Страшная темнота царствовала кругом, такая темнота, что всякий опытный всадник предпочитает скорее довериться путеводному инстинкту своего коня, нежели своему собственному зрению. Поговорка «Хоть глаз выколи» — здесь как нельзя более уместна: в этом мраке органы зрения совершенно бесполезны. Это не тот белесоватый мрак наших ночей, в котором вы ясно различаете массы и очертания предметов, когда вы ясно видите более светлое полотно дороги под ногами и можете безошибочно определить место, где находитесь. Здесь не то. Густой, тяжелый мрак надвигается со всех сторон; он давит вас, он словно отделяет вас от всего остального, и вы ощущаете неприятное, жуткое чувство одиночества.

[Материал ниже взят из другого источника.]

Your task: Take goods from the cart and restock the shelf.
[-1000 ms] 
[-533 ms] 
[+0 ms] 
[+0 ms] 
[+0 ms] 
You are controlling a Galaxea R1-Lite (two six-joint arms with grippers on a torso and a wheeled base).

Все ваше внимание сосредоточивается только на одном звездообразном кружке света под вашим фонарем. В черте этого света каждая мелочь, камушек, черепок, след конского копыта, брошенный окурок сигары, — все получает значение. Вне же этого ограниченного пространства все исчезает, поглощенное мраком ночи. Вы не видите даже черты, отделяющей горизонт; даже самые звезды, неподвижно висящие в пространстве, не дают вокруг себя мерцающих лучей, словно на черное сукно нашитые бляхи.

Минут через двадцать всадники выбрались из европейской части города; это было заметно уже по тому, что окончились прямые, ровные линии шоссе, и кони поминутно начали вязнуть в грязи и спотыкаться, пробираясь по узким, кривым переулкам «кокандского» предместья.

Несмотря на довольно позднее время, по саклям кое-где виднелись огни, и слышались голоса. Откуда-то понесло гарью, падалью потянуло от мясных лавок, притаившихся у самой полуразрушенной стены прежней крепости.

В одной из сакель, более обширных, в которой, вопреки туземному обычаю, были проделаны на улицу окна, заклеенные промасленной бумагой, собралось довольно многочисленное общество. Судя по форме силуэтов, поминутно рисовавшихся на грязно-матовом фоне бумаги, нетрудно было догадаться, что большинство посетителей были туземцы.

Вот массивная чалма загородила собой почти весь четырехугольник окна, вот мелькнули рога оригинальной киргизской войлочной шапки, вот суетливо движутся две кругленькие, словно обточенные, верхушки столбиков тюбетейки. Пьяный говор и крик, унылые ноты монотонной туземной песни , дикое завывание совершенно опьяневшего, пришедшего в экстаз индийца, русская характерная брань, комично произнесенная, очевидно, нерусским языком, и жалобное, слезливое всхлипывание какого-то, совсем почти голого байгуша-сарта — несутся из отворенных настежь дверей, во все дыры прорванной оконной бумаги.

Затхлый запах чего-то гнилого, едкая, спиртуозная вонь кабака так и шибают в нос. «Там-там-там», — глухо гудит сторожевой бубен больше от скуки развлекающегося сторожа.

Большой бумажный фонарь тусклым пятном виднелся под черной аркой ворот «Кокан-Дерваз», отбрасывая на эти старые, почерневшие своды растянутые тени всадников. Проехав ворота, казак тронул своего коня вперед, Катушкин поехал за ним. Тот переулок-щель, по которому пришлось ехать, был слишком узок даже для двух всадников рядом. Металлические стремена поминутно визжали, чертя по шероховатым поверхностям стен бедных сакель «жидовского квартала».

Тихо было в уснувшем квартале мирных красильщиков.[18] Только собаки, заслышав топот коней и тихий говор всадников, вскакивали во сне и выли, глядя с крыш на ночных путешественников. Кучки клеверных снопов, привезенных еще с вечера, уборка которых на крыши отложена была до утра, поминутно загораживали дорогу. Грязные струи воды, прорвавшиеся из какого-то внутреннего «хяуза» (пруда), бежали самой серединой переулка, плескаясь по камням мостовой и пенясь в трещинах. От этой струи распространялся в ночном воздухе едкий запах кубовой краски и сандала.

— Эка дорога! — шептал Иван Демьянович.